TASK INSTRUCTIONS ::
Look through the listing below and write out exactly the lines from the line with "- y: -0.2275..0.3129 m" to the line with "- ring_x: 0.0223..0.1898", both included, and no others.

GIVEN ENTRIES ::
^^^^^^^^^^^^^^^^

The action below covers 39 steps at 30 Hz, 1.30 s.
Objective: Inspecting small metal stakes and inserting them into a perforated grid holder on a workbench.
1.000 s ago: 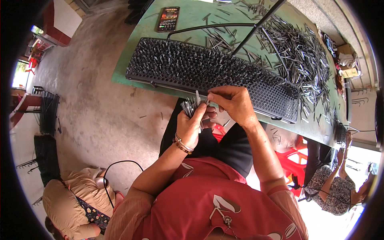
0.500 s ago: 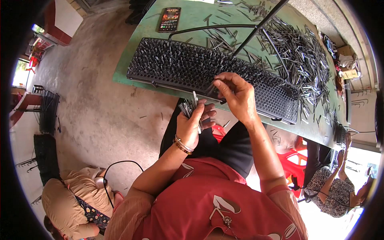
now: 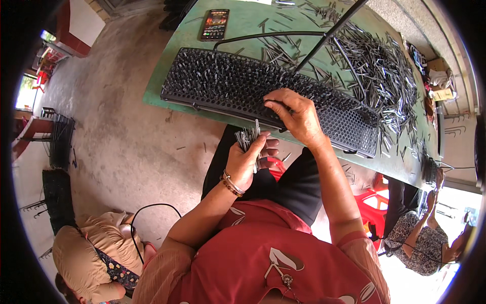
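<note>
My left hand (image 3: pixel 244 163) is closed around a bundle of thin, flat metal strips (image 3: pixel 246 139), whose ends fan out above the thumb, just off the table's near edge. Over the front part of a long black perforated rack (image 3: pixel 349 130), my right hand (image 3: pixel 299 117) has thumb and forefinger pinched together. Whatever is between those fingertips is too small and dark to make out. Upright strips (image 3: pixel 217 73) crowd the holes of the rack's left and back parts. Bare holes show along its front edge and at the right end.
A large heap of loose strips (image 3: pixel 382 76) covers the right of the green table (image 3: pixel 162 81). Black bent rods (image 3: pixel 334 33) stand over the rack. A phone (image 3: pixel 214 25) lies at the far left. Other people sit at lower left (image 3: pixel 96 258) and right (image 3: pixel 417 243).
My right hand has shifted slightly left along the rack, and the strip seen at its fingertips earlier no longer shows clearly. My left hand, with its bundle, has moved a little to the right.
</note>
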### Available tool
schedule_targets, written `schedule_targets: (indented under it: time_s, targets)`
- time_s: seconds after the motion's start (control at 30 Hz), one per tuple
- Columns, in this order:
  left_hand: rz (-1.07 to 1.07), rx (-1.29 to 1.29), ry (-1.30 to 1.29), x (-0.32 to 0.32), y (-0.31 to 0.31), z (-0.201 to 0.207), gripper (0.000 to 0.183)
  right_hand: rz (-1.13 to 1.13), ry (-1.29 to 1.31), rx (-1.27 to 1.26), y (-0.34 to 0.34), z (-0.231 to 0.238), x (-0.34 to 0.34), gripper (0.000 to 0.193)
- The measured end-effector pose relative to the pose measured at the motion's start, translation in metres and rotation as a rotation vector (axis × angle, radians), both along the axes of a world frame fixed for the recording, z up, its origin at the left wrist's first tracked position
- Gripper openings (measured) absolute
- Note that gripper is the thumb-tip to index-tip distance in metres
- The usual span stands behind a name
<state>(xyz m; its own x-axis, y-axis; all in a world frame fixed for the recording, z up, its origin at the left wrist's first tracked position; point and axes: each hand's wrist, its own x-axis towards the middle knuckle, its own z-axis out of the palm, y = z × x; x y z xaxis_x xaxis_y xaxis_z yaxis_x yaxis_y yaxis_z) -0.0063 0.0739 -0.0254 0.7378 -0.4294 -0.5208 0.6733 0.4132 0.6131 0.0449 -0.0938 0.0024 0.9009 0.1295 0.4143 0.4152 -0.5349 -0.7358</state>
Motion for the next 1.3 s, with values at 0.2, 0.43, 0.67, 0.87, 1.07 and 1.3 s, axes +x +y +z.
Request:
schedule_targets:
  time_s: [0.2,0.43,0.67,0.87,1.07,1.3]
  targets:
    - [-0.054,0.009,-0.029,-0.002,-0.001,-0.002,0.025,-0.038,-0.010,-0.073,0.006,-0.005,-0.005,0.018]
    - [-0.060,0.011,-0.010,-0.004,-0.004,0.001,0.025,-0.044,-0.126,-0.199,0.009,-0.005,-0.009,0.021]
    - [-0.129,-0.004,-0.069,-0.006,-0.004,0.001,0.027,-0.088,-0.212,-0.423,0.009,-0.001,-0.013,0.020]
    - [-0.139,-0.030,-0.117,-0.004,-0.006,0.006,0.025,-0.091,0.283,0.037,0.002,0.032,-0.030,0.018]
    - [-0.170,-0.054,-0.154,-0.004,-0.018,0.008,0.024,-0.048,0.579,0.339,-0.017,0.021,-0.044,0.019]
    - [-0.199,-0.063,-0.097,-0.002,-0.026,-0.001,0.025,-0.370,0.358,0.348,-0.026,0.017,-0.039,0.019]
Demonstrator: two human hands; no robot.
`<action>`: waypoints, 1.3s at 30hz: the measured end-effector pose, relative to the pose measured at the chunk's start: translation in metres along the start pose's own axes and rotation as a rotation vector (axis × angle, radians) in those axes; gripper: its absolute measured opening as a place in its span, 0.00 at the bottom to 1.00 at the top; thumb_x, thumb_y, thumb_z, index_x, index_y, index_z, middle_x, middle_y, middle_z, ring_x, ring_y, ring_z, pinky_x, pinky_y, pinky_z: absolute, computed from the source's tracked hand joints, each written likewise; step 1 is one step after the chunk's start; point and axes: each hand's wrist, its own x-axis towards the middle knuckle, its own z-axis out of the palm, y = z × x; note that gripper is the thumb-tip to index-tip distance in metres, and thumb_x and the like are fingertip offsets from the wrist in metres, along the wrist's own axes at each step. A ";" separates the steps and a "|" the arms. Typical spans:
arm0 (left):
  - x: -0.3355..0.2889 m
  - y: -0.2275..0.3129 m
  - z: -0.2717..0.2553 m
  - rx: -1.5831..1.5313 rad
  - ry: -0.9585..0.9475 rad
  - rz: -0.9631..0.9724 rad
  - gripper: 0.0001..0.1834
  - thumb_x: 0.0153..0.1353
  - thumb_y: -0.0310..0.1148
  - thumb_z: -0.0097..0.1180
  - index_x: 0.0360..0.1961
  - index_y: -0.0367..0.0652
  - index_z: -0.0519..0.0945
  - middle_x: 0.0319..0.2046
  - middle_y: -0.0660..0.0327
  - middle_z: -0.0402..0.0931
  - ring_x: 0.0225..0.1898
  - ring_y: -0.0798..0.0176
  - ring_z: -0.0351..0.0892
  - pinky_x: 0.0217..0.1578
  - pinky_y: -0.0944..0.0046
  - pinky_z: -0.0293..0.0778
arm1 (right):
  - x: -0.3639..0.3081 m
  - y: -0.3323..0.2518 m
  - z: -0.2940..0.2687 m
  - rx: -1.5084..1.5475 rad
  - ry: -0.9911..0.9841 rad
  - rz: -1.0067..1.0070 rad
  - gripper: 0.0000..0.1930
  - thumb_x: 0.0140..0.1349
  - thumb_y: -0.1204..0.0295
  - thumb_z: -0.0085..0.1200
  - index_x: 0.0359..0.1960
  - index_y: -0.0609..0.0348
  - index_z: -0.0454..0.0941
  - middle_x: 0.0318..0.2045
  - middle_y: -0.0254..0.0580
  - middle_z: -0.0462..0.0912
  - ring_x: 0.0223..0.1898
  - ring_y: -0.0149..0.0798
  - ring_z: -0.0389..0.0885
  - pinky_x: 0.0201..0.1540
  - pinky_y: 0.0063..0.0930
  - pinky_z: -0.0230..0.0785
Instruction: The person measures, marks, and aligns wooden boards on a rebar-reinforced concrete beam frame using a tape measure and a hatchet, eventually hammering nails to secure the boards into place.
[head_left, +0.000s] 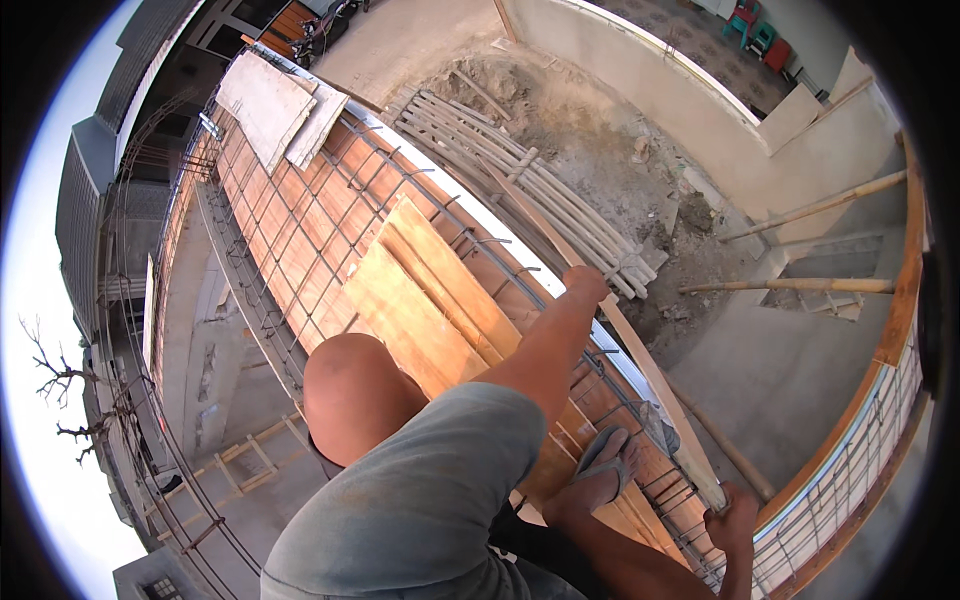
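A long, narrow wooden board (645,360) slants along the outer edge of the formwork, from the upper middle down to the lower right. My left hand (585,284) is closed round it part way along, arm stretched out in a grey sleeve. At the board's near end my right hand (735,515) grips it, fingers curled at the tip. Beneath me, wooden planks (430,300) lie over a mesh of steel rebar (300,235). My sandalled foot (605,468) rests on the planks, and my bent knee (355,390) hides part of them.
Pale boards (270,105) lie on the rebar at the far end. Below the outer edge, bamboo poles (530,185) are bundled on the ground near rubble. Bamboo props (820,210) lean by the wall at right. Long rebar rods (160,440) curve along the left side.
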 end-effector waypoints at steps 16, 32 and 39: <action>0.107 0.039 0.136 -0.294 -0.211 0.120 0.26 0.63 0.48 0.53 0.55 0.46 0.84 0.60 0.53 0.78 0.62 0.44 0.77 0.56 0.39 0.74 | 0.003 0.004 -0.070 0.154 -0.123 0.140 0.21 0.39 0.78 0.65 0.41 0.67 0.84 0.29 0.59 0.84 0.33 0.51 0.85 0.41 0.38 0.75; 0.025 0.113 0.074 -0.210 0.010 0.531 0.13 0.57 0.34 0.58 0.40 0.44 0.88 0.44 0.50 0.85 0.48 0.46 0.85 0.48 0.51 0.81 | -0.026 0.049 -0.123 -0.035 0.198 0.148 0.19 0.38 0.72 0.67 0.34 0.70 0.83 0.21 0.53 0.81 0.23 0.42 0.81 0.31 0.36 0.72; 0.009 0.111 0.010 -0.173 0.388 0.825 0.05 0.51 0.27 0.62 0.29 0.46 0.87 0.32 0.50 0.85 0.39 0.45 0.87 0.37 0.49 0.82 | -0.048 0.020 -0.144 -0.254 0.182 0.148 0.17 0.56 0.62 0.68 0.42 0.62 0.85 0.30 0.59 0.85 0.31 0.61 0.82 0.36 0.48 0.74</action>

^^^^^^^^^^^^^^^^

RESULT FOR THIS TASK ::
  - y: -0.2275..0.3129 m
  - z: -0.2717..0.2553 m
  - rx: -1.5831..1.5313 rad
  - ry: -0.9585..0.9475 rad
  - rz: -0.9631..0.9724 rad
  - gripper: 0.0001..0.1834
  - thumb_x: 0.0153..0.1353
  - thumb_y: -0.0310..0.1148
  - thumb_z: -0.0097..0.1180
  - index_x: 0.0360..0.1961
  - index_y: -0.0367..0.0652
  - index_z: -0.0519..0.0945
  - middle_x: 0.0319..0.2046
  - middle_y: -0.0660..0.0327
  - middle_z: -0.0402..0.0931
  - ring_x: 0.0225..0.1898
  - ring_y: -0.0798..0.0176
  - ring_z: -0.0351..0.0892
  - pinky_x: 0.0217..0.1578
  - pinky_y: -0.0944..0.0046
  - pinky_z: -0.0293..0.0778
arm1 (right):
  - x: -0.3639..0.3081 m
  - y: -0.3323..0.2518 m
  - z: -0.2940..0.2687 m
  - rx: -1.5084..1.5475 rad
  - ry: -0.9911..0.9841 rad
  - rz: -1.0067..1.0070 rad
  - gripper: 0.0000..0.1930
  - thumb_x: 0.0140..0.1349
  - thumb_y: -0.1204..0.0295
  - thumb_z: -0.0085..0.1200
  - index_x: 0.0359..0.1960
  - index_y: -0.0609..0.0348
  - index_z: -0.0454..0.0941
  - middle_x: 0.0318..0.2045
  - middle_y: -0.0254..0.0580
  - middle_z: -0.0462..0.0912
  - ring_x: 0.0223..0.1898

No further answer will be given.